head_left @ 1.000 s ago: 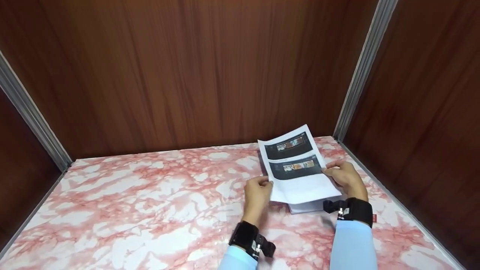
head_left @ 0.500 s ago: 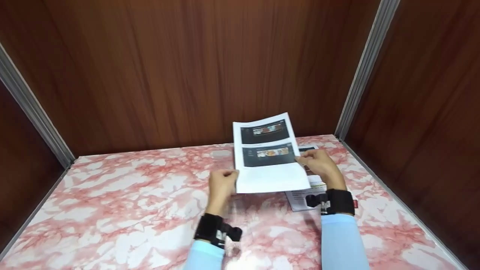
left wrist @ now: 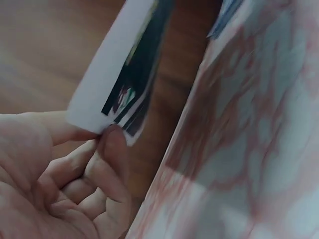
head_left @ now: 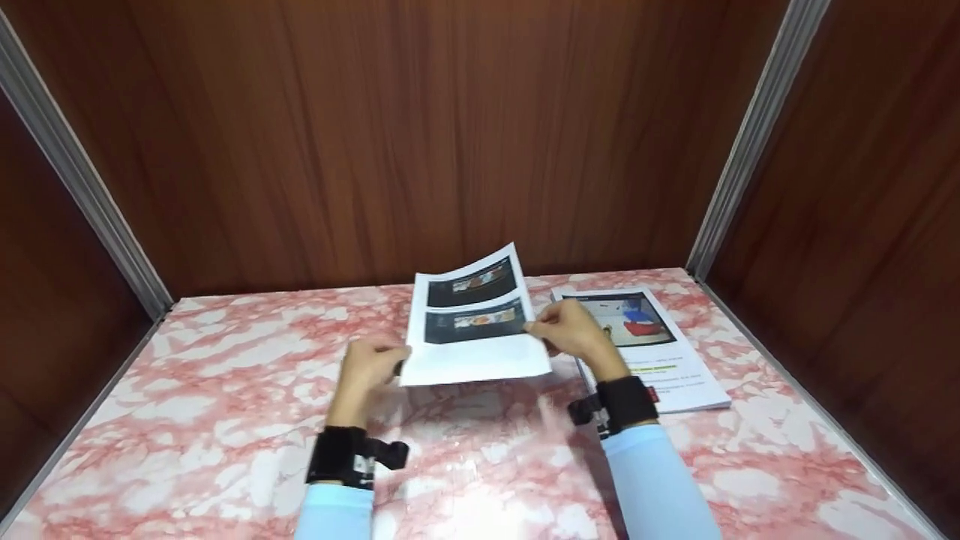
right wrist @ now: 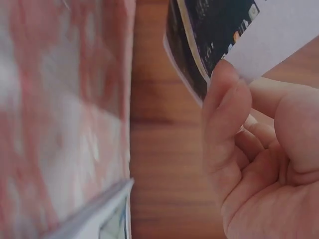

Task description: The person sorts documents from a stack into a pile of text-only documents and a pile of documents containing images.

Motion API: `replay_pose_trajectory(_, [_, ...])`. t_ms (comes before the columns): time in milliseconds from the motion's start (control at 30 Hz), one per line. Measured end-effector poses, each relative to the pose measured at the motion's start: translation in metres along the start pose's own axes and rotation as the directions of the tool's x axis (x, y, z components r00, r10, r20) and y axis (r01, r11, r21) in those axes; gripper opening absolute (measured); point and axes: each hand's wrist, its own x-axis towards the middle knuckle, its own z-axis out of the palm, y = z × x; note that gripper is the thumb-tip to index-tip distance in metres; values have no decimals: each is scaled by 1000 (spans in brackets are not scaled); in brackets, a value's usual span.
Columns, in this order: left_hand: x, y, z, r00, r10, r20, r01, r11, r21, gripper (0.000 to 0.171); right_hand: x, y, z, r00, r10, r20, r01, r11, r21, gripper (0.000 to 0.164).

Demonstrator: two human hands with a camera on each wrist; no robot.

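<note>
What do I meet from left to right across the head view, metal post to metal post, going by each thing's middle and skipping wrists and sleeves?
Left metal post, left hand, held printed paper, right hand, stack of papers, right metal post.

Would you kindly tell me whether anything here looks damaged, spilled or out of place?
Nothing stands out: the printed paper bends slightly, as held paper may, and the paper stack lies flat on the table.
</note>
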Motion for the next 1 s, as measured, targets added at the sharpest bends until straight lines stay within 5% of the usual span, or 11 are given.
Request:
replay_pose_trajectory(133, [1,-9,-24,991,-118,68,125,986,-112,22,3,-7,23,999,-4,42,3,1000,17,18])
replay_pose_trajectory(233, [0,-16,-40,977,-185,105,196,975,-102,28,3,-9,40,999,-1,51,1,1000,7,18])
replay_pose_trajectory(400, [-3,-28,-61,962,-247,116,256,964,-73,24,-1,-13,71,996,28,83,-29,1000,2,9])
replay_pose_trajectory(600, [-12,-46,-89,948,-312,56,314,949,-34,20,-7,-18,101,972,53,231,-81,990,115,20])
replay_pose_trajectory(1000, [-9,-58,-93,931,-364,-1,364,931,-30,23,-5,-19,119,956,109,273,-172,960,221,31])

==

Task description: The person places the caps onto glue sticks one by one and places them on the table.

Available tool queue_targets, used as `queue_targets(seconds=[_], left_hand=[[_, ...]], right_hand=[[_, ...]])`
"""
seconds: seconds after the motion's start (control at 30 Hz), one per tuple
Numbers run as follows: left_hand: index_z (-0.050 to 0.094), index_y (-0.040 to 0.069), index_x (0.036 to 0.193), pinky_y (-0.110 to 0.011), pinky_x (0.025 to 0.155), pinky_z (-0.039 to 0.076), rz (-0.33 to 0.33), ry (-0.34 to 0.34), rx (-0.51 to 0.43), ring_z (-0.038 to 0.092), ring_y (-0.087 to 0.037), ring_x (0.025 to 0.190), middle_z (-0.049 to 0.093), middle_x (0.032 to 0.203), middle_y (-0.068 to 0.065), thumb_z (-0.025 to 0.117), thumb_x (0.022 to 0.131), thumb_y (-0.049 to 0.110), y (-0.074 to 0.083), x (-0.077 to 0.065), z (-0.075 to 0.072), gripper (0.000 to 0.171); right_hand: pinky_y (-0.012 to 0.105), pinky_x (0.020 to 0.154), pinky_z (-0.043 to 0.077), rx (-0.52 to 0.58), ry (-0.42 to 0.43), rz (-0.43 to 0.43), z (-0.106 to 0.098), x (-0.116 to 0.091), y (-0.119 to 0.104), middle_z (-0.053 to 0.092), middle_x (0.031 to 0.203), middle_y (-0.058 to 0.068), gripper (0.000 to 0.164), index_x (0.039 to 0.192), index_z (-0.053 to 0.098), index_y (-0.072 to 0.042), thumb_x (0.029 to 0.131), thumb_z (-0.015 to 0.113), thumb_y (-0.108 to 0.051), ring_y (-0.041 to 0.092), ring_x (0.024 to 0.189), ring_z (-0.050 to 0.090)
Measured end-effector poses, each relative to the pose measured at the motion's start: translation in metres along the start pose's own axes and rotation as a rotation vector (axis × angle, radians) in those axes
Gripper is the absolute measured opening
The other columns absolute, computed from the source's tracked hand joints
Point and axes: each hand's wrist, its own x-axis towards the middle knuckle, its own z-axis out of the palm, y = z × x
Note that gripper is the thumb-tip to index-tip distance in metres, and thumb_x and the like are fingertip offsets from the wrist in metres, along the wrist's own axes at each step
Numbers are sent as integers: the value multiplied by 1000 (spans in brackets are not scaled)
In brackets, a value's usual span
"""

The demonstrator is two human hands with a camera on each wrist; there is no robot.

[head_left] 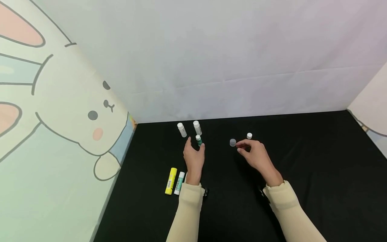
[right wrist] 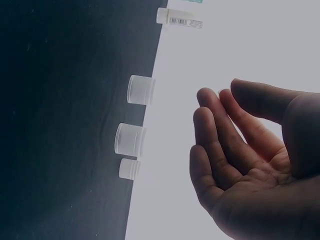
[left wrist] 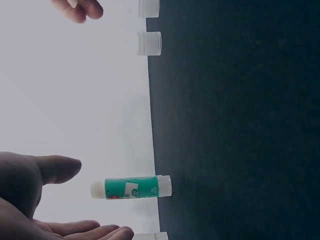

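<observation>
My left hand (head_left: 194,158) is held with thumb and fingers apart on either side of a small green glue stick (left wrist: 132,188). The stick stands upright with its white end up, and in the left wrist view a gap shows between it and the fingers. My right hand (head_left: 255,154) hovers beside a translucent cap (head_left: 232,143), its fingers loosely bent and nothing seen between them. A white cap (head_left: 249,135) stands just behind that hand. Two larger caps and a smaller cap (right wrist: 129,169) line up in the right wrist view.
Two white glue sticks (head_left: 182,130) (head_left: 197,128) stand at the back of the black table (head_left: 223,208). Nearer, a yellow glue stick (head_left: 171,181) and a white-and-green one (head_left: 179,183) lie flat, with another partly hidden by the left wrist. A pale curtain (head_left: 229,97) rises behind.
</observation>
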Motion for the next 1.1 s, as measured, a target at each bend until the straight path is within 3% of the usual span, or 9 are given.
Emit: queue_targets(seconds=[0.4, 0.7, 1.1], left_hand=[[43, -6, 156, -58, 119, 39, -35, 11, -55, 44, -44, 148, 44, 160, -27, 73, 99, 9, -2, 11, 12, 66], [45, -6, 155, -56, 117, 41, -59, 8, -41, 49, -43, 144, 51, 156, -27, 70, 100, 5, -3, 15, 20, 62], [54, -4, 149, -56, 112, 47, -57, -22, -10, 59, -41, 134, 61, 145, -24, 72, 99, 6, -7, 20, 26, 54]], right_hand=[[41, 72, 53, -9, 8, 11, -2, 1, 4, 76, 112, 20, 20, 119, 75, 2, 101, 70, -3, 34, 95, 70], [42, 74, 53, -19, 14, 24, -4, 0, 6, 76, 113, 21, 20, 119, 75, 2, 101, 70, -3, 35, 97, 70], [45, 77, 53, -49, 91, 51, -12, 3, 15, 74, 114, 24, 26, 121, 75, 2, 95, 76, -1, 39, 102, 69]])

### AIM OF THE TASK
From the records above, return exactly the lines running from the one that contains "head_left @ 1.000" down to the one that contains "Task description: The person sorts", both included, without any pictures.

### ANSWER
head_left @ 1.000 s ago: 
head_left @ 0.500 s ago: 
left wrist @ now: 
head_left @ now: 
right wrist @ now: 

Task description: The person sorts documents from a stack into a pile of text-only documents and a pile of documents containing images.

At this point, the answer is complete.